Work order: Whatever appears in the records, write it out again exactly.

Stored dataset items

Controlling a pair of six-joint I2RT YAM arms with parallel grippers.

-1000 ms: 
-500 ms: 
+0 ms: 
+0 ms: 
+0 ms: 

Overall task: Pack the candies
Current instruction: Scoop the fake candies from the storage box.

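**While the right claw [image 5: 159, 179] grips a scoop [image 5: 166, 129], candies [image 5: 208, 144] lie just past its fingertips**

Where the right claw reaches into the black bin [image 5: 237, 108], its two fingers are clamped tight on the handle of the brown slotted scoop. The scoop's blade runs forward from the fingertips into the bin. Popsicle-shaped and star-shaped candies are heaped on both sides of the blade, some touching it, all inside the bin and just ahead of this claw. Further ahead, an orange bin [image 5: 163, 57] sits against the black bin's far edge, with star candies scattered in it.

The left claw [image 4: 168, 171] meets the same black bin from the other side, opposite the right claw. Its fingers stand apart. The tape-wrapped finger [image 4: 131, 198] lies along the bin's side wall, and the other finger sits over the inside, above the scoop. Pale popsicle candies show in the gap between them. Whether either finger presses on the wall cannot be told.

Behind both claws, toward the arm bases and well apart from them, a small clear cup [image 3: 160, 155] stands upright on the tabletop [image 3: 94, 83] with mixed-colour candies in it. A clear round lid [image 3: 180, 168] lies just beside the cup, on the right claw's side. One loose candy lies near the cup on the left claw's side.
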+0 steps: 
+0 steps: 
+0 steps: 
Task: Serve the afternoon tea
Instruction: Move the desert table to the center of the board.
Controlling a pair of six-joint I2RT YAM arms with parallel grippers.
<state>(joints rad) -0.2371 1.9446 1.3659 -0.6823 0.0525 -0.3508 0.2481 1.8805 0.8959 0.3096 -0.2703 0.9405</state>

Result of the task:
Controlling a pair of six-joint I2RT YAM arms with parallel grippers.

-1000 ms: 
-500 ms: 
+0 ms: 
+0 ms: 
+0 ms: 

Overall task: Pack the candies
Current instruction: Scoop the fake candies from the storage box.

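**While the right claw [image 5: 159, 179] grips a scoop [image 5: 166, 129], candies [image 5: 208, 144] lie just past its fingertips**

Where the right claw reaches into the black bin [image 5: 237, 108], its two fingers are clamped tight on the handle of the brown slotted scoop. The scoop's blade runs forward from the fingertips into the bin. Popsicle-shaped and star-shaped candies are heaped on both sides of the blade, some touching it, all inside the bin and just ahead of this claw. Further ahead, an orange bin [image 5: 163, 57] sits against the black bin's far edge, with star candies scattered in it.

The left claw [image 4: 168, 171] meets the same black bin from the other side, opposite the right claw. Its fingers stand apart. The tape-wrapped finger [image 4: 131, 198] lies along the bin's side wall, and the other finger sits over the inside, above the scoop. Pale popsicle candies show in the gap between them. Whether either finger presses on the wall cannot be told.

Behind both claws, toward the arm bases and well apart from them, a small clear cup [image 3: 160, 155] stands upright on the tabletop [image 3: 94, 83] with mixed-colour candies in it. A clear round lid [image 3: 180, 168] lies just beside the cup, on the right claw's side. One loose candy lies near the cup on the left claw's side.
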+0 steps: 
+0 steps: 
+0 steps: 
Task: Serve the afternoon tea
Instruction: Move the desert table to the center of the board.
Controlling a pair of six-joint I2RT YAM arms with parallel grippers.
<state>(joints rad) -0.2371 1.9446 1.3659 -0.6823 0.0525 -0.3508 0.2481 1.8805 0.8959 0.3096 -0.2703 0.9405</state>

The requested output has been given in full.